她嚎啕大哭,“好不容易能让万岁爷疼惜孙女,让孙女留京,他惹怒了万岁爷,万岁爷岂会在意我女儿,万岁爷有那么多孙女,即便我女儿是他长孙女,在万岁爷眼里,不过是女儿家,迟早要泼出去的水,公主不也抚蒙了,我女儿文不是公主的金贵身份。”

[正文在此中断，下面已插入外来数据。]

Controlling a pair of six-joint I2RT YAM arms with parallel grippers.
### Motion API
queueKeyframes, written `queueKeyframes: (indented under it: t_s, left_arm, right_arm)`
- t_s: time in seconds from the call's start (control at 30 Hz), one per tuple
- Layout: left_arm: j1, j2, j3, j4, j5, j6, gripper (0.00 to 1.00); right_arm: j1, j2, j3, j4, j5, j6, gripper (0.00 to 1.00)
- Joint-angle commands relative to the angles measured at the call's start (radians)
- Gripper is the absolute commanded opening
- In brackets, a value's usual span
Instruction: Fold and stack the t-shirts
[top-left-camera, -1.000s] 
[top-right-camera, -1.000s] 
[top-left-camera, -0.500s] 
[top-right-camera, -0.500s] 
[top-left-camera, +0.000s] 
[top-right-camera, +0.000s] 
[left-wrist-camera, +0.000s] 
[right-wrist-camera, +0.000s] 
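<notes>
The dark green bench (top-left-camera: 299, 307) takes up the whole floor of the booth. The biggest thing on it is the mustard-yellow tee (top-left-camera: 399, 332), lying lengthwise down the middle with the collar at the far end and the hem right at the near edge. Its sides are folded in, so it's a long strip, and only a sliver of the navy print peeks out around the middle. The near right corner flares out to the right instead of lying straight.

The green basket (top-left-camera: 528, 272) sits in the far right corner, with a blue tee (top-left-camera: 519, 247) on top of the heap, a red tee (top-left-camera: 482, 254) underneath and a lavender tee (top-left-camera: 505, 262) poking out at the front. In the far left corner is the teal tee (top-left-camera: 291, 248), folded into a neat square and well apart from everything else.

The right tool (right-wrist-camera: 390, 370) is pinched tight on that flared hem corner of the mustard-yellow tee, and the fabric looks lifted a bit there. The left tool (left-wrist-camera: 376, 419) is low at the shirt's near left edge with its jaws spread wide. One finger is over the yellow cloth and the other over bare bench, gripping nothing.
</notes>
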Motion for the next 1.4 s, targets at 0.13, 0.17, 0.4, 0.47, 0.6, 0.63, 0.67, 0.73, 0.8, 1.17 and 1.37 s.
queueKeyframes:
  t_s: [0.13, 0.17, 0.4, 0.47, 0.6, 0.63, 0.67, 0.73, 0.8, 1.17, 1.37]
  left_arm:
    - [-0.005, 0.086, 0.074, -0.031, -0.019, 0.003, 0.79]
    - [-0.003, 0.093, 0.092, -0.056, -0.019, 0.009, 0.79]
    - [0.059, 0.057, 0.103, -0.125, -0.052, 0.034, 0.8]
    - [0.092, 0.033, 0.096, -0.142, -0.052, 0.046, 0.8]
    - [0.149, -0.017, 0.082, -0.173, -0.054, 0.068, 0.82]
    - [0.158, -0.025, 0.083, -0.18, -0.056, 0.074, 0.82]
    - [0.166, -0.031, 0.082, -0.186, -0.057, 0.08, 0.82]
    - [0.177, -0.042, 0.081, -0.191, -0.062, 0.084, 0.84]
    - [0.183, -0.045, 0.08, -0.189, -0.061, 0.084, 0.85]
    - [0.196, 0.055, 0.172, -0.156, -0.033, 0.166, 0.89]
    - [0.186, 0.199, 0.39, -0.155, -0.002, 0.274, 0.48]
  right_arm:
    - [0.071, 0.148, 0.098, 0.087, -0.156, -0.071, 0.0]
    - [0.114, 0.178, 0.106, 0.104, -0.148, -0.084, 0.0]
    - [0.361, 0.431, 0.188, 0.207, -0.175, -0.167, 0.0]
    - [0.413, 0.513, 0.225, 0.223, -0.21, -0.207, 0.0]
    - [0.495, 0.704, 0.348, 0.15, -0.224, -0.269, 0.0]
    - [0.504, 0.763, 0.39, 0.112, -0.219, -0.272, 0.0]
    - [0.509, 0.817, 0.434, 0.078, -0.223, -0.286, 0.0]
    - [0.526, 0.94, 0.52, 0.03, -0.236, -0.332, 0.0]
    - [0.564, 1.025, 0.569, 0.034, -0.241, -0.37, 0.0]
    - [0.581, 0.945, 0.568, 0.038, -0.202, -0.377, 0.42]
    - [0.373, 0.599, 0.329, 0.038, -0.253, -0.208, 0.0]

兰箐箐注意到外边有人接近了,在大嫂跟前拍了下桌子,大福晋立马抽噎着止住了声音。
在那人进院子之前,兰箐箐便站在门口看着那奴才过来,没人能瞒得过她的五感,因此那奴才刚一接近院门,便直接对上当家主母,脸色刹那泛白,“奴才、奴才……
她慌得立马跪下来。
兰箐箐派人将那人押住审问了,四贝勒府还有很多小老鼠,只不过,有些话不是他们想听就听的。
大福晋探头出来,“箐箐,抓住了吗?”
“嗯,抓住了,你放心继续说吧。”
大福晋抹着眼泪,“我还说什么,你外边有人偷听。”“我这里可比你那里安全多了。”
“也是,箐箐,要不是你打小在宫里长大,你这耳朵是天生的灵敏,我得猜你在外边学了功夫了。”
兰箐箐眉眼弯弯,“或许吧。”
强身健体也很重要,回去就将这项技能列入计划内。大福晋叹了口气,“箐箐,你说日后这天会不会变。”“每天都在变。“兰箐箐抬头看了眼天色,温声道,“你管不了大哥,你也管不了两个孩子的婚事,但是,你总不会一直都这样。”若是哪天九子夺嫡来临,她或许还要大福晋的帮忙。她会记着恩,只要是帮她的,她会让她如愿以偿。大福晋对上她那双眸子,本来想问的话都咽在心里了。她过来也有试探的意思,她为了她女儿什么都做得出,大爷若是能成为储君就好,可他一直不被万岁爷放在眼里,所以她怨恨大爷心里只有储君之位,没有女儿。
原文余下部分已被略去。